“Será que as conhece?” Assim começa a Carta Aberta à Presidente da Câmara Municipal de Almada promovida pelo MuDHa – Movimento de Mulheres pelo Direito à Habitação.
“Elas” são Eulália, 72 anos, com uma reforma de 257 euros e que estava a dormir num carro; Emília, 52 anos, que trabalha nas limpezas mas o que ganha não é suficiente para pagar a renda de uma casa onde vive com as filhas e a mãe acamada; e Vanessa, 30 anos, mãe de três filhos com 10 anos, 4 anos e sete meses. A reportagem diz que “Eulália, Emília e Vanessa não tinham como pagar uma renda no mercado de arrendamento tradicional e ocuparam casas fechadas em prédios da Câmara de Almada. O Município avançou com queixa-crime por arrombamento e ocupação abusiva”.
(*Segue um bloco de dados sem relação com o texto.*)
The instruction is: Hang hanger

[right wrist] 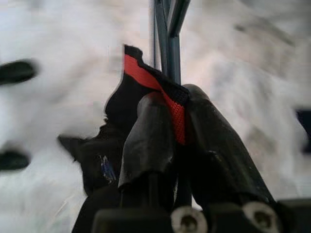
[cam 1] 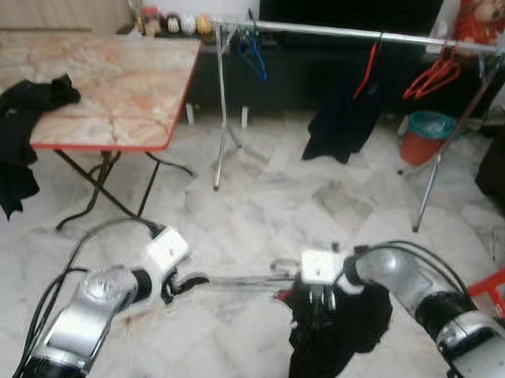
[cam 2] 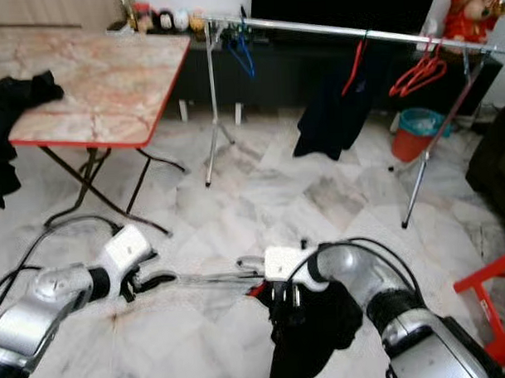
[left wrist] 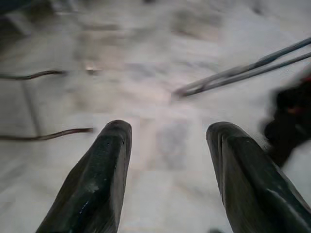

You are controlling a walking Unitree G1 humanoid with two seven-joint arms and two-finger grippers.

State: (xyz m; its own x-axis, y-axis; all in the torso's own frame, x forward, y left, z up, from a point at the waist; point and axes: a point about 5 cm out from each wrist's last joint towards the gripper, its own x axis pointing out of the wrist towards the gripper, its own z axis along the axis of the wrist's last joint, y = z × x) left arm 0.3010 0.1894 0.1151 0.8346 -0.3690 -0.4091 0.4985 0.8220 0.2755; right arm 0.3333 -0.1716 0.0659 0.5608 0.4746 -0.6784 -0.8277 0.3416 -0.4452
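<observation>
Thin metal hanger held level low over marble floor, between both grippers, black garment drooping from it. Right gripper fingers clamped on hanger and red-trimmed collar. Left gripper fingers spread wide, holding nothing. Chrome clothes rail behind; marble-top desk at left.
</observation>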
Assim começa a história que vai amanhã a julgamento no Tribunal de Monsanto com a Presidente Inês de Medeiros no papel de acusadora. No banco dos réus sentam-se famílias pobres que ocuparam duas dezenas de casas municipais em Almada, um dos municípios do país que mais combina carências habitacionais com ausência de respostas públicas. Aqui chegados, e antes de continuar, não se pode ignorar que este caminho foi uma escolha. Os processos de despejo não correm em tribunais criminais, a violência psicológica e social de uma queixa crime teria como alternativa ações civis com que a Câmara pudesse tentar chegar a acordo e recuperar as casas sem recorrer à chantagem contra quem nada tem.
Às famílias restou recorrer a um advogado e a esperança num Direito que não seja feito por máquinas nem aplicado por algoritmo. A ordem jurídica preserva uma hierarquia de valores, procura garantir direitos individuais e coletivos e proteger da ilicitude ou da culpa quem age por essa necessidade. Nesse sentido é menos selvática do que uma Câmara Municipal que age com a lógica e a violência de um proprietário privado.
Mas o município não é um proprietário privado. E portanto não se trata apenas de perguntar em que circunstâncias é que o património cede ao drama humano. A censurabilidade do ato de ocupar uma casa municipal vazia para procurar abrigo deve ou não ceder perante a culpa de uma entidade pública que falhou a missão constitucional e o dever jurídico de proteger o direito à habitação daquelas pessoas?
Pior, ficará a Câmara desobrigada desse dever se as pessoas forem condenadas e, além da multa, forem para a rua em plena pandemia? O que fará então a autarquia? Negar-lhes humanidade por serem “criminosas” ou acolhê-las, como é sua obrigação, hipocritamente ignorando que foi a própria que as despejou? Que bem – individual ou comum – é que este julgamento pretende preservar ou poderá alcançar? Qual é a boa saída, a saída justa?
A armadilha foi autoinfligida e o isco foi o preconceito de quem governa e que corrompeu a hierarquia de valores que devia presidir à gestão da coisa pública. É escusada a tentativa de resolver problemas sociais pela força da polícia e dos tribunais, uma política já patenteada pela extrema direita na insinuação de que há pobres bons e pobres maus.
Não vale a pena desviar o debate para outros assuntos, mais ou menos legítimos, quando o problema é a insensibilidade social de quem avançou para esta queixa-crime e decidiu acrescentar sofrimento e exclusão a tantas vidas difíceis. É inútil tentar apagar fogo com gasolina.
Eu conheço-as, a Eulália, a Emília e a Vanessa. As histórias da sua pobreza não serão iguais às de todos os outros mas não há bem no mundo que comece por essa distinção. Mais fácil é distinguir entre bons presidentes de Câmara e maus presidentes de Câmara.